Two French foreign ministers from opposing political parties, Alain Juppé and Hubert Védrine, claimed that they had identified Rouhani as a rising star in Rafsanjani’s entourage. They thought that Rouhani would be one of the men who would eventually lead the Khomeinist revolution into its “Thermidor” or period of normalization. That view later found an even more passionate adept in Jack Straw, Foreign Secretary in Tony Blair’s British cabinet.
However, Rouhani’s career plan hit a diversion when Rafsanjani propelled another of his acolytes, Hojat al-Islam Muhammad Khatami, into the presidential slot. The diversion was prolonged when Mahmoud Ahmadinejad succeeded Khatami, indicating the slow end of Rafsanjani’s influence. During those agonizing years, Rouhani managed to avoid being recycled out of the power system by rendering services to all factions.
The plan worked and rival factions saw Rouhani as their second choice in the wake of the 2009 popular revolts and Ahmadinejad’s eventual break with the “Supreme Guide” Ayatollah Ali Khamenei. Though Khamenei had decided to make a deal with the Obama administration, he did not want the credit to go to Ahmadinejad who had, by then, publicly snubbed him. Rouhani had no difficulty singing from the new hymn-sheet in the form of the Joint Comprehensive Plan of Action (JCPOA) that gave the regime access to some frozen assets and gained it a measure of international respectability.
As talented as Lon Chaney, the classical Hollywood actor known as “Man of A Thousand Faces” because he played numerous different roles, Rouhani is now getting ready to play a new role as “leader of transition” from a rigid regime to a “normal” Third-World style outfit, mixing repression at home with good behavior abroad.
To enhance his theological credentials needed to promote himself to the rank of ayatollah, the Hojat al-Islam has launched his theological course, once a week on Thursdays, with over 100 “students”, and receiving handsome stipends. In one version of the scenario, Rouhani would combine the positions of president and “Supreme Guide”. In another version, he would have the Constitution amended and the position of “Supreme Guide” abolished, with himself as President and head of state.
Rouhani’s message, peddled by cronies including Foreign Minister Muhammad-Javad Zarif, is that the internal opposition and foreign powers worried about Iran should be patient and help “moderates” re-orient the storm-stricken ship of the regime towards calmer waters.
Is Rouhani the man for all seasons as his apologists claim?
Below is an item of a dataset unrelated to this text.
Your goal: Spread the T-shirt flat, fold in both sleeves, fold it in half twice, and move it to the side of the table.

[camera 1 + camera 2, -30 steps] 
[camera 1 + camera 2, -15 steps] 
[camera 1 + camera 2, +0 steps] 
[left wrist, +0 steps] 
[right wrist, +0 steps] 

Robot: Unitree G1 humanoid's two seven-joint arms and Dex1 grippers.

Is he the man who opposed the killing of over 1,500 protesters in three days? Is he the “moderate” who knew nothing about the tripling of petrol prices and the shooting down of the Ukrainian passenger jet?
Will Rouhani’s scenario, for easing Khamenei off his pedestal, work?
I doubt it. Rouhani may be a talented man of a thousand faces, but 40 years of experience has shown that every one of those faces turned out to be a mask.
Amir Taheri was the executive editor-in-chief of the daily Kayhan in Iran from 1972 to 1979. He has worked at or written for innumerable publications, published eleven books, and has been a columnist for Asharq Al-Awsat since 1987. He is the Chairman of Gatestone Europe.